La chute ne s'annonce pas. Le sentier remonte le torrent Danè à travers le bois, la vallée se resserre et, à un moment, une paroi de rocher barre le passage : la cascade sort d'une fissure, six ou sept mètres d'eau qui tombent dans une vasque. Nous sommes au-dessus de Quiliano, dans l'arrière-pays de Savone, sur le territoire du hameau de Montagna. Le nom vient d'une légende que tout le monde connaît ici : Usanna, une jeune fille de Viarasca — l'ancien nom de Montagna — monta sur un rocher sous le moulin de la Danea pour revoir son Pellegrino, emmené enchaîné au château de Pomo parce qu'il avait refusé de payer les gabelles au châtelain ; elle se pencha trop et tomba, mais un jet d'eau jaillit de la roche, forma un lac et la sauva.
À voir
La cascade est le dernier acte : on débouche dans une clairière et elle est là, avec sa vasque en dessous, au seul endroit où le bois s'ouvre. Le saut fait six ou sept mètres et, au printemps, cela n'a rien à voir avec la fin du mois d'août.

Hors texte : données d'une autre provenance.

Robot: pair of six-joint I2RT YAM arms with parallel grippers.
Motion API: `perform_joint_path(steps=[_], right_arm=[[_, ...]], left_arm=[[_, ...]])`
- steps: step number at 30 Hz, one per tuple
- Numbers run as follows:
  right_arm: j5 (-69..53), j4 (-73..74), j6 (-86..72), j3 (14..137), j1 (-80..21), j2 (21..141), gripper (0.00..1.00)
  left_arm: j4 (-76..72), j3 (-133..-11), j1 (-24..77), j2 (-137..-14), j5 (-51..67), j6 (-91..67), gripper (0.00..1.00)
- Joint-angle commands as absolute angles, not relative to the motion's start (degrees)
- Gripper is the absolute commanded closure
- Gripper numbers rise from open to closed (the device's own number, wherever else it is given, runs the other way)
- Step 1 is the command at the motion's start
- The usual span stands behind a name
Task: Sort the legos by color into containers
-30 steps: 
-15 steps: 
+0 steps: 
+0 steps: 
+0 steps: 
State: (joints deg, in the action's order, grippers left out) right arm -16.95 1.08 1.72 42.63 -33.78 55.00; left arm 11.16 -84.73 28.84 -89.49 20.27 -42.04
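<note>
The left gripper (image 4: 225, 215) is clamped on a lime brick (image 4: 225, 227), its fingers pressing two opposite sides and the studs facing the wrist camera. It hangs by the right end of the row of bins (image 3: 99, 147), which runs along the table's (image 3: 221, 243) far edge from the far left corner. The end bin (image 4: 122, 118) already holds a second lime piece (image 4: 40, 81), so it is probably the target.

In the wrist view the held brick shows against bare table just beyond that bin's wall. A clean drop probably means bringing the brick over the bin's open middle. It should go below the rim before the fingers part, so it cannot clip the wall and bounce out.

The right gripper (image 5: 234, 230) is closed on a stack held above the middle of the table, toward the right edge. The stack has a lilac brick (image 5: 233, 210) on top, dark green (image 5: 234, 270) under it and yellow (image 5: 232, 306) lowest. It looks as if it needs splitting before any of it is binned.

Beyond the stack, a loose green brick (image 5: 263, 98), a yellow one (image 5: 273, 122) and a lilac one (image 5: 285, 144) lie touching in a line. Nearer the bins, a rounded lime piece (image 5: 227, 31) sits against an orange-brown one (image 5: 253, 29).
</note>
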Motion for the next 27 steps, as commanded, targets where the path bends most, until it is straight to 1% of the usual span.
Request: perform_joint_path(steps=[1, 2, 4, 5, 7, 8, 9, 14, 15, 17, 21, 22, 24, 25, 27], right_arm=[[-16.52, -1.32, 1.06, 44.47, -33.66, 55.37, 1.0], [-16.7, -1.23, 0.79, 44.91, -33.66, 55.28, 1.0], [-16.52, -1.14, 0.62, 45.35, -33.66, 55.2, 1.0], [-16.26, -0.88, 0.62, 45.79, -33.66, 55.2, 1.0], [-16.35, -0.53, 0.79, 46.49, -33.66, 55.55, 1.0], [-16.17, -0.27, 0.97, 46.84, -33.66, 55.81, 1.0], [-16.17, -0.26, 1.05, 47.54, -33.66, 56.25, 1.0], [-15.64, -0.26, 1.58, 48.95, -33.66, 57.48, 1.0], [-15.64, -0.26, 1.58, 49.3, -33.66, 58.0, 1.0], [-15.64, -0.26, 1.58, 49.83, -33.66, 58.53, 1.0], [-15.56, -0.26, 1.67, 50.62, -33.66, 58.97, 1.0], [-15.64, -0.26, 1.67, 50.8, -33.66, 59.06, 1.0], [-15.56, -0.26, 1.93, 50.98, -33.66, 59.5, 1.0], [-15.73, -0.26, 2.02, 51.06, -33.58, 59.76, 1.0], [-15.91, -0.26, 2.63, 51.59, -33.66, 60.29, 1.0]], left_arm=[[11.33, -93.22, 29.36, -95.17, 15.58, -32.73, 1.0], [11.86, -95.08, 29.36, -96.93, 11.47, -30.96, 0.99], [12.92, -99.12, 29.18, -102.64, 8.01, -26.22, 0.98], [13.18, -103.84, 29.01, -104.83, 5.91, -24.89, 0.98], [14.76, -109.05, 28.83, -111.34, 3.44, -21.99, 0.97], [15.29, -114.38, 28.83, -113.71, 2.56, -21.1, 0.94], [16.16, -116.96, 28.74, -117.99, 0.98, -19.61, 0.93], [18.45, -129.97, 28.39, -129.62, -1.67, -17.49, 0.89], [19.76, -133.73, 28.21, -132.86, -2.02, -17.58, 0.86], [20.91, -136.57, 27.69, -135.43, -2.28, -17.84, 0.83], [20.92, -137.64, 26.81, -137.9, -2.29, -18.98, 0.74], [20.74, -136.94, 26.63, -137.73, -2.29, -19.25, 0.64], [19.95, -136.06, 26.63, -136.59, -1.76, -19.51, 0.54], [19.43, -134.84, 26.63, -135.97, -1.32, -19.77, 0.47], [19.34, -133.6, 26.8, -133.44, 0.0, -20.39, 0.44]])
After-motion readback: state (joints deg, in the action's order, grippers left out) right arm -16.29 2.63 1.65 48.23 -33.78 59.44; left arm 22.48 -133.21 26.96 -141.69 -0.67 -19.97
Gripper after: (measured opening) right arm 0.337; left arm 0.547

Le reste se voit en marchant. Le Danè descend de la vallée de Montagna et le sentier le traverse plusieurs fois, d'une rive à l'autre, entre petits ressauts et vasques : ce sont ces vasques qui font monter les gens du coin les jours de chaleur. Deux ponts subsistent, le Ponte della Ratta, en pierre et abandonné depuis longtemps, et un peu plus loin le Ponte della Faia, où un sentier part à droite vers le hameau de Montagna. La dernière portion reste sur la rive gauche.
La visite
Le départ est au hameau des Mulini : 2,8 km de sentier et 120 mètres de dénivelé au total, une heure de marche ou guère plus à allure normale. Ni billet ni barrière, c'est un chemin public et on y va quand on veut. Les gués sont en revanche nombreux et les pierres mouillées glissent : il faut des chaussures à semelle sérieuse, pas des sandales de plage. Après de fortes pluies, la dernière partie peut devenir pénible.
Le conseil de la rédaction
Nous conseillons le printemps, ou les jours qui suivent une pluie. Avec peu d'eau, la chute se réduit à un voile qui glisse sur le rocher et la vasque en dessous reste une flaque comme une autre : c'est toute la différence entre une belle sortie et une promenade en forêt. Et ne filez pas droit vers la cascade : arrêtez-vous aux vasques du parcours, plus basses, plus chaudes et presque toujours désertes. Si vous emportez un casse-croûte, la clairière devant le saut est le bon endroit, car c'est le seul espace dégagé de tout l'itinéraire.